The Basic Concepts notebook serves as an introduction to variational inference by means of toy examples. The purpose of this notebook is to demonstrate the application of variational inference in tackling a real life problem - that of generating natural images. The broad problem that is being addessed here is generative modeling. This notebook is based on the paper by (Kingma et al. 2013).
Given a dataset, $\mathcal{D} = \{x^{(1)}, x^{(2)}, ..., x^{(N)}\}$, generative models are probabilistic models that can be used to generate data "similar" to that in $\mathcal{D}$. The aim is to model $p(x)$ using $\mathcal{D}$ and then subsequently generate "similar" data by sampling from $p(x)$. For example $\mathcal{D}$ might contain images of handwritten digits and a generative model will find a $p(x)$ such that a sample drawn from $p(x)$ looks visually similar to one of the handwritten digit.
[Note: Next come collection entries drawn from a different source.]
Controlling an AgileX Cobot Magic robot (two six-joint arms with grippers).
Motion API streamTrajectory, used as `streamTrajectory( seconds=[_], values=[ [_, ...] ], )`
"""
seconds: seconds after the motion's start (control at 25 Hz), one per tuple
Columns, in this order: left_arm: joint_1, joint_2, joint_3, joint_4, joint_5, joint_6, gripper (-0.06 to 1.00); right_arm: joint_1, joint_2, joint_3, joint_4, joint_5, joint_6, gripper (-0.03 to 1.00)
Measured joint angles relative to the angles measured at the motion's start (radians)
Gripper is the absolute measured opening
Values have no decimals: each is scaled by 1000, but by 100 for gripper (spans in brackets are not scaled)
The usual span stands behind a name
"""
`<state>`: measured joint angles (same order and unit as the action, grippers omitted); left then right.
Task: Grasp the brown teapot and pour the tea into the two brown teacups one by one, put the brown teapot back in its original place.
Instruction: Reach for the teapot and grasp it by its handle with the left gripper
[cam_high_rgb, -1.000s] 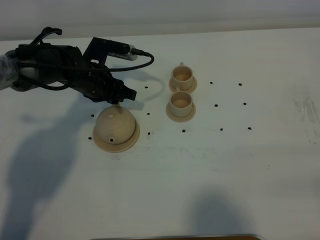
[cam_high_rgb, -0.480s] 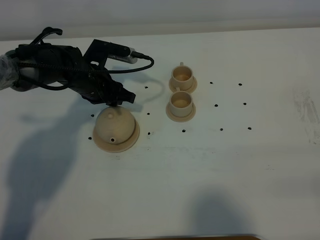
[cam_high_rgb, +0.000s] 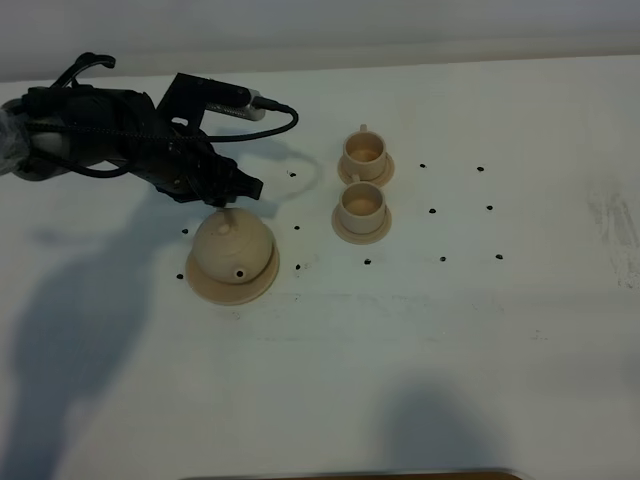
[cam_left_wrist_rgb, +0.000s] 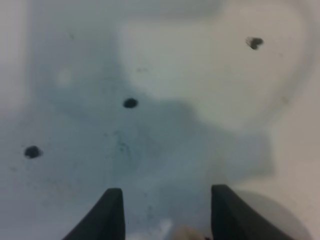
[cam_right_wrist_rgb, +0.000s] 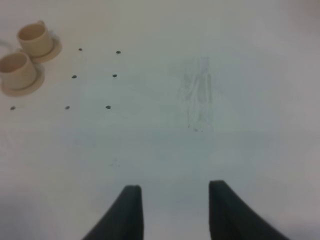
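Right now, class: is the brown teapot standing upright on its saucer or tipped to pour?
Upright. The brown teapot sits level on its saucer, lid knob on top, away from both teacups.

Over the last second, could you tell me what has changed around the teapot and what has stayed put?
The left gripper has shifted slightly toward the left of the high view, staying just behind the brown teapot. The teapot has turned a little on its saucer: the spout opening now sits further right. Whether it is gripped is unclear. Both teacups and the right gripper are unchanged.
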<state>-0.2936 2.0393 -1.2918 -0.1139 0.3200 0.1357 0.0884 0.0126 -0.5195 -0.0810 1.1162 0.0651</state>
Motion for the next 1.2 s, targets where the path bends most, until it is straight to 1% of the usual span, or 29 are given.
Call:
streamTrajectory(
  seconds=[0.44, 1.08, 1.2],
  values=[
    [14, -3, 0, 1, 12, 0, 46, 0, 0, 0, 0, 0, 0, 31],
    [14, -22, 0, 2, 79, 0, 46, 0, 0, 0, 0, 0, 0, 31],
    [14, -24, 0, 16, 91, -1, 46, 0, 0, 0, 0, 0, 0, 31]
  ],
)
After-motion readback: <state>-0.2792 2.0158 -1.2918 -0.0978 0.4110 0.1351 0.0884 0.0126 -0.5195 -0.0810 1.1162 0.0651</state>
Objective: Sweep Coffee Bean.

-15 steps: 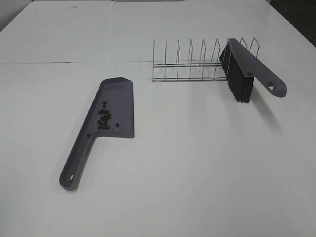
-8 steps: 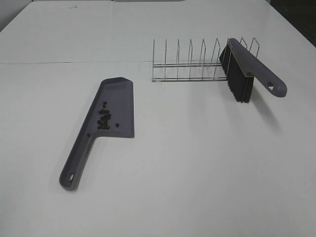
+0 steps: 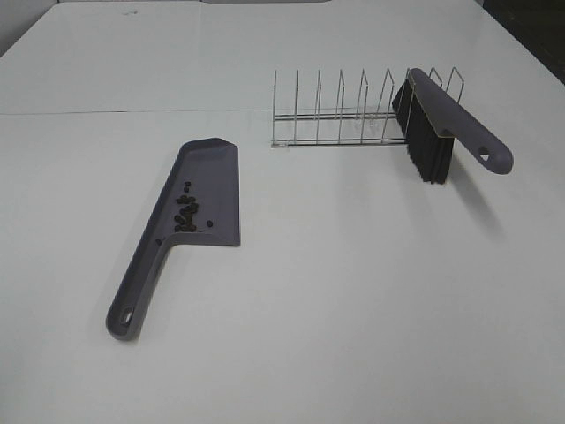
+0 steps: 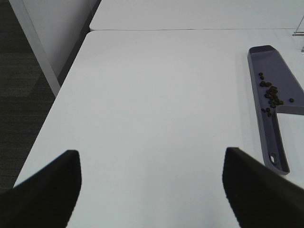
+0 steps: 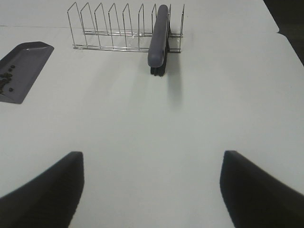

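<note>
Nothing has shifted over the last second, so the sweeping looks finished from where I stand: the small dark brown coffee beans [image 3: 186, 215] lie clustered on the flat blade of the grey plastic dustpan [image 3: 216, 172], which rests flat on the white table [image 3: 353, 300]; the grey-handled brush with black bristles [image 3: 441, 124] sits propped in the thin wire rack [image 3: 335, 115], well apart from the pan. The left gripper [image 4: 152, 190] and right gripper [image 5: 152, 190] hang with fingers spread wide, grasping nothing; dark carpet [image 4: 21, 85] shows beyond the table's edge.
</note>
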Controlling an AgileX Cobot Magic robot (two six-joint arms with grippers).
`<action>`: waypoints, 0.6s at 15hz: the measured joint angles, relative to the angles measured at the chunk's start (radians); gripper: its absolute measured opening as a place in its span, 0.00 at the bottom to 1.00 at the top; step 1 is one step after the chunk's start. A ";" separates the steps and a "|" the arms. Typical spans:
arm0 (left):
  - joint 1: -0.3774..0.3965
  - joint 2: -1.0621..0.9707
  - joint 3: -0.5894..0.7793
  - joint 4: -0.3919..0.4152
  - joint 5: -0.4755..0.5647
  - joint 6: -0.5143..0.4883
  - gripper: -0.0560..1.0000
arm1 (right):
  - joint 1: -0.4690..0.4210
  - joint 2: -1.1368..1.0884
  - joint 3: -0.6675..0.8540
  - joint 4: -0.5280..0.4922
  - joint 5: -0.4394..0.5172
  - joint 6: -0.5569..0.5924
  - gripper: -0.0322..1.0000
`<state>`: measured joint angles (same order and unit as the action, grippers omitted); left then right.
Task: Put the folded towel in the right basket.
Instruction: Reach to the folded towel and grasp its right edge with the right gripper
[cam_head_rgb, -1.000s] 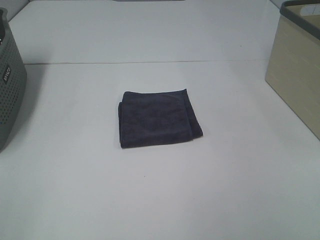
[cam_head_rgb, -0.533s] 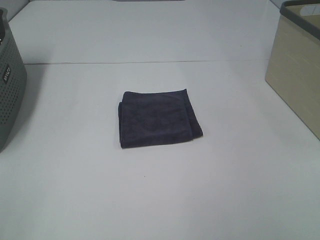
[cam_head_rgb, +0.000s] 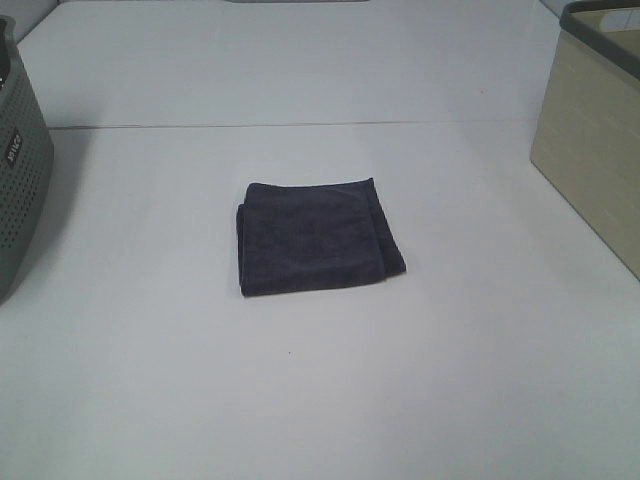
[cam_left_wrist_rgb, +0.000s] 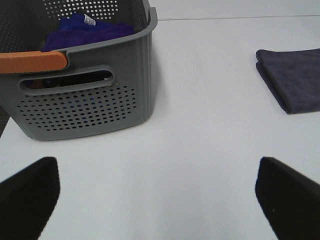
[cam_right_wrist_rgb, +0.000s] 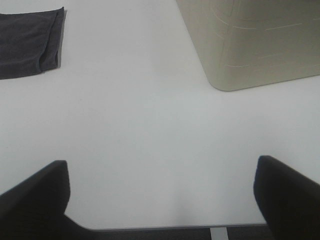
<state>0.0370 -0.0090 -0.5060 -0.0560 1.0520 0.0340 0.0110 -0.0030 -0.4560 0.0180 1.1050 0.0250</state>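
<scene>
Currently, the folded towel (cam_head_rgb: 318, 237) lies flat on the white table (cam_head_rgb: 300, 400), near the middle of the surface and well apart from both baskets. The towel is dark grey and close to square in outline. Its left-right span reads slightly longer than its near-far span in the exterior high view, but the long axis cannot be told with certainty. The near edge is slightly skewed, rising toward the right, so the near right corner points toward the near right of the table. A narrow folded band runs near to far along the right side of the towel. Layered edges show along its left side.

The right basket (cam_head_rgb: 595, 140) is beige with a dark rim and stands at the far right edge of the table. The left basket (cam_head_rgb: 20, 170) is grey and perforated and stands at the far left edge. The left wrist view shows its orange handle (cam_left_wrist_rgb: 32, 61) and a blue cloth (cam_left_wrist_rgb: 90, 27) inside it.

The left gripper (cam_left_wrist_rgb: 157, 170) hangs above bare table between the left basket and the towel, fingers (cam_left_wrist_rgb: 30, 195) spread wide and holding nothing. The right gripper (cam_right_wrist_rgb: 161, 167) hangs above bare table between the towel and the right basket, fingers (cam_right_wrist_rgb: 35, 195) likewise spread wide and empty.
</scene>
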 joint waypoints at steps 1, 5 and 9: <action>0.000 0.000 0.000 0.000 0.000 0.000 0.99 | 0.000 0.000 0.000 0.000 0.000 0.000 0.96; 0.000 0.000 0.000 0.000 0.000 0.000 0.99 | 0.000 0.000 0.000 0.000 0.000 0.000 0.96; 0.000 0.000 0.000 0.000 0.000 0.000 0.99 | 0.000 0.000 0.000 0.000 0.000 0.000 0.96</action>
<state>0.0370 -0.0090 -0.5060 -0.0560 1.0520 0.0340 0.0110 -0.0030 -0.4560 0.0180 1.1050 0.0250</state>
In this notebook we will focus on a generative model for images. In such a case, each element $x \in \mathcal{D}$ will be an image, thus $x$ can be viewed as a random vector. If we have a $28\times28$ single channel image then $x$ is a $784$ dimensional vector. Due to the high dimensionality of data modelling $p(x)$ directly is very challenging. Different components of $x$ interact with each other in complicated ways. For example adjacent pixels tend to have similar intensity values.
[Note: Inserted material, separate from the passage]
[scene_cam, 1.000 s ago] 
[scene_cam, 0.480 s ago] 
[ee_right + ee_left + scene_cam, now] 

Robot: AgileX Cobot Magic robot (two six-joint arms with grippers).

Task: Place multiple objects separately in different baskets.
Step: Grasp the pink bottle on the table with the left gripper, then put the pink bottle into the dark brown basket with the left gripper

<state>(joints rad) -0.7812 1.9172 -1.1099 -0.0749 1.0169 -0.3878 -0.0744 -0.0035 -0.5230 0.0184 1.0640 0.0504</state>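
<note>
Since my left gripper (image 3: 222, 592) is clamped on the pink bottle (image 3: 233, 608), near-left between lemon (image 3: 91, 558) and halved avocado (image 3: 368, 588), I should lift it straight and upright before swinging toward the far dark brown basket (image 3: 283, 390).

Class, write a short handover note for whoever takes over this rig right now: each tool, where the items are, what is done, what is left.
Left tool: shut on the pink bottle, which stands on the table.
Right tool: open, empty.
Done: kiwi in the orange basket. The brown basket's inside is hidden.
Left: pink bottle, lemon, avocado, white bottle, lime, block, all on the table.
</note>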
Due to these interactions one can not make the simplifying independence assumption among the components of $x$. One approach is to use latent variables to model complicated dependencies among input data while still keeping the model tractible.
For example, in the graphical model shown in figure 1, $x \in \mathbb{R}^d$ are observed variables and $z \in \mathbb{R}^m$ are latent variables. Different components of $x$ are not independent. However given the values of all $z_i$'s the components of $x$ are conditionally independent of each other. Since $z_i$'s are not observed this allows the model to represent complicated dependencies among the observed data variables. The distribution $p(x_j|z)$ must be learned from the data for $j = 1, 2, ..., d$. This is easier to learn in most cases as compared to learning $p(x)$ directly. The assumption of conditional independence is more practical as compared to the assumption of mutual independence among components of $x$.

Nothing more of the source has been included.